**Your goal**
Collect the lines of the entries where "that" shows up.

== Segment start ==

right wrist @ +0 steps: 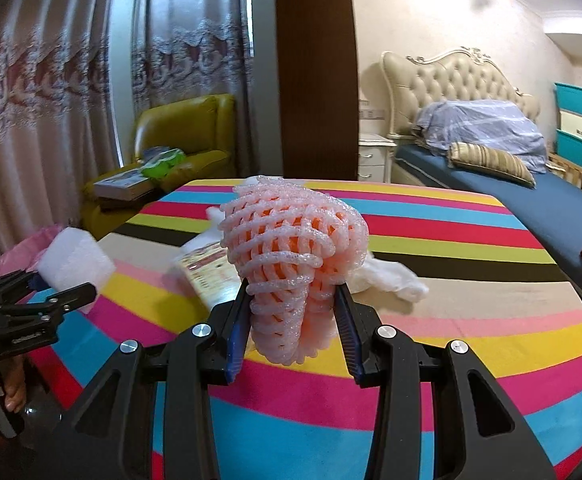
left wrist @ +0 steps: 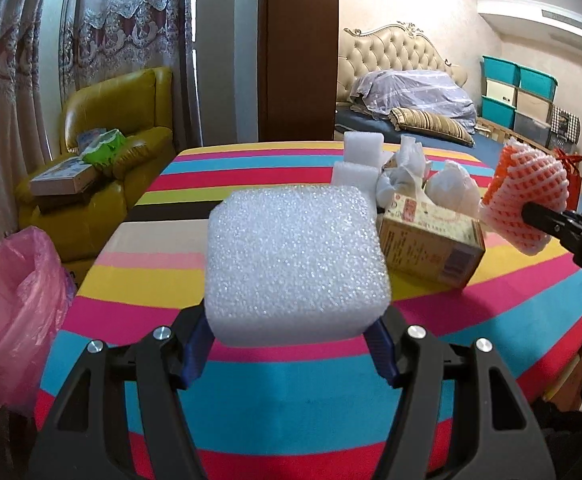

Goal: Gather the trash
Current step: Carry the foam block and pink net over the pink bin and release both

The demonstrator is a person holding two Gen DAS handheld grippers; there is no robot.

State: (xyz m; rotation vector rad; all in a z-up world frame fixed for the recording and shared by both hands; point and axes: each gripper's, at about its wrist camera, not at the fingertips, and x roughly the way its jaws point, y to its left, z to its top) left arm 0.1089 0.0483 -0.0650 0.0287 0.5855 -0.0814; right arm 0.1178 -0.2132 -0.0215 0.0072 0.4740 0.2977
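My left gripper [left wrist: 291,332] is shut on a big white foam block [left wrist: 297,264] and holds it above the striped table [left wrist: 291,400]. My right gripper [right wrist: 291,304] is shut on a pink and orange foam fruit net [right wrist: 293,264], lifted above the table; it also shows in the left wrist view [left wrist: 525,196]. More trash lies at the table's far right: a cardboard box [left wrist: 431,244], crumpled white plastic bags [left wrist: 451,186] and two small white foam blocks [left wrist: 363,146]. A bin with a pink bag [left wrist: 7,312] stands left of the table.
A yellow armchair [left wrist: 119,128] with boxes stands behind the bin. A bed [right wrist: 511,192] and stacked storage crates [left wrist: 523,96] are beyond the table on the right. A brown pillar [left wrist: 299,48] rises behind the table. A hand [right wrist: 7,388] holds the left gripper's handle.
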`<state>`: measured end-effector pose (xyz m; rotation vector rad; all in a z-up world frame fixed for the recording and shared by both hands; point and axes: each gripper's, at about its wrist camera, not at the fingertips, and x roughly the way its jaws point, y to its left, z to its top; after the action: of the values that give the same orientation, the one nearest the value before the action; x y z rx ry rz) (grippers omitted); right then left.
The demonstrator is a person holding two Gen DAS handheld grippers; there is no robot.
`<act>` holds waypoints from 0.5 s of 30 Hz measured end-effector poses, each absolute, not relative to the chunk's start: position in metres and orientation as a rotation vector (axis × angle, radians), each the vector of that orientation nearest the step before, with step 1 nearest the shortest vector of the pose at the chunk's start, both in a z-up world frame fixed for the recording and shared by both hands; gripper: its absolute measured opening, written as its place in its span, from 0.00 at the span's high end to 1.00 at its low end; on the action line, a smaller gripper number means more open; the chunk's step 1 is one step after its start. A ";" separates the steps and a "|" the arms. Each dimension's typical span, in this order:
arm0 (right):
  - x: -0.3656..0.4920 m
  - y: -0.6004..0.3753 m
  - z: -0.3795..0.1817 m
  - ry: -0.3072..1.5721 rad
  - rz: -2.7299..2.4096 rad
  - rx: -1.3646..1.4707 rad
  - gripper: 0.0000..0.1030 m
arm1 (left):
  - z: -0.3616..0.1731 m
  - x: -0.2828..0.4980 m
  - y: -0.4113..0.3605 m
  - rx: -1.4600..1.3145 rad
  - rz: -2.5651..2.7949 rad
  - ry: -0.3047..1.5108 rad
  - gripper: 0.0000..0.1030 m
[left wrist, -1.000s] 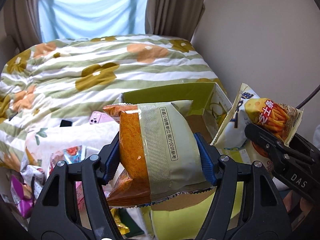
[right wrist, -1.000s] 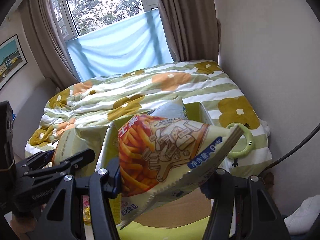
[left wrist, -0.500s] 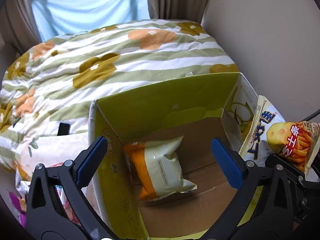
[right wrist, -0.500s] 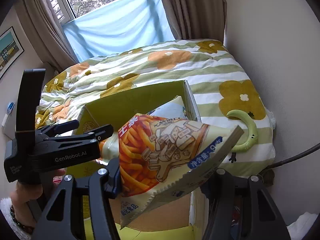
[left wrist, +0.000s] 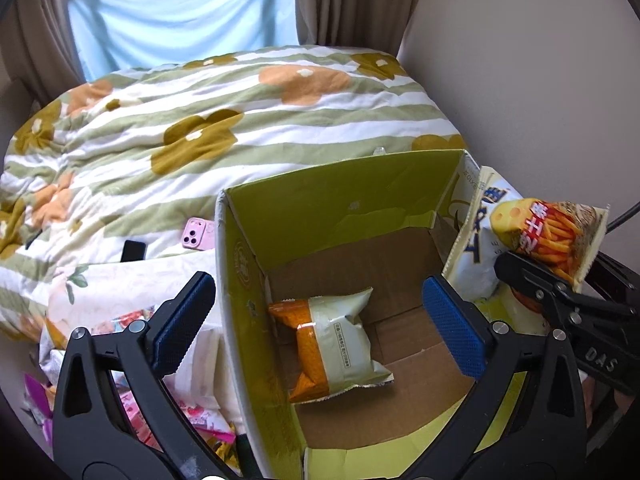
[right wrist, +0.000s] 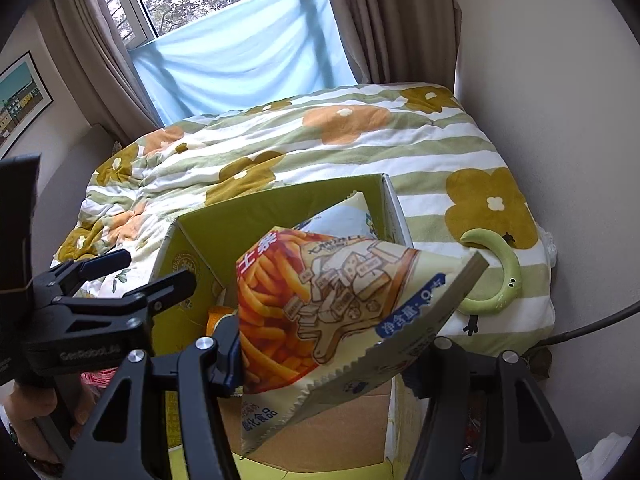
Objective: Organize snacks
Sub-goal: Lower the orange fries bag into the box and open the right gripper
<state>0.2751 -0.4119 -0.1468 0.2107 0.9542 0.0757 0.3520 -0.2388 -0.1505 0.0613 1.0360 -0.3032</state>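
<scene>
Orange packet (left wrist: 332,344) below open left gripper (left wrist: 320,320)

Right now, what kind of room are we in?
Most likely a bedroom: a bed with a floral striped duvet, a curtained window behind it, and a framed picture on the wall.

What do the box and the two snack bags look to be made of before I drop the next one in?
Box: corrugated cardboard, going by the raw brown floor and flaps; the green walls look printed, matte.
Orange snack bag in the box: apparently thin plastic film, crimped seals, slight sheen.
Fries bag in the right gripper: similar film, serrated edge, glossy print; it crumples under the pads.
</scene>
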 end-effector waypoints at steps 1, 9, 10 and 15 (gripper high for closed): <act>0.278 -0.410 -0.147 0.957 0.082 0.211 0.45 | -0.151 0.349 -0.234 0.055 -0.293 1.043 0.01; 0.316 -0.396 -0.166 0.987 0.138 0.206 0.44 | -0.156 0.335 -0.211 0.023 -0.227 1.064 0.01; 0.320 -0.394 -0.169 0.980 0.144 0.211 0.39 | -0.156 0.334 -0.209 0.021 -0.217 1.064 0.01; 0.332 -0.394 -0.179 0.928 0.161 0.253 0.00 | -0.162 0.329 -0.203 -0.004 -0.191 1.077 0.01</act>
<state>0.3317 -0.3938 -0.1793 0.2530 0.9284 0.1613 0.3289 -0.2029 -0.1619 -0.0039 1.0773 -0.1907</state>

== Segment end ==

**Exercise response**
`<state>`: measured end-effector pose (xyz m; rotation vector rad; all in a z-up world frame fixed for the recording and shared by both hands; point and axes: each gripper's, at about its wrist camera, not at the fingertips, and x roughly the way its jaws point, y to its left, z to its top; after the action: of the values that give the same orientation, the one nearest the value before the action; x y z rx ry rz) (grippers omitted); right then left.
`<act>` holds waypoints from 0.5 s of 30 Hz measured end-effector poses, each absolute, not relative to the chunk's start: position in metres and orientation as a rotation vector (axis × angle, radians), each the vector of that orientation nearest the step before, with step 1 nearest the shortest vector of the pose at the chunk's start, both in a z-up world frame fixed for the recording and shared by both hands; gripper: its absolute measured opening, written as its place in its span, from 0.00 at the span's high end to 1.00 at its low end; on the action line, a smaller gripper number means more open; the chunk's step 1 is one step after its start. A ";" separates the steps and a "|" the arms. Each dimension's typical span, in this order:

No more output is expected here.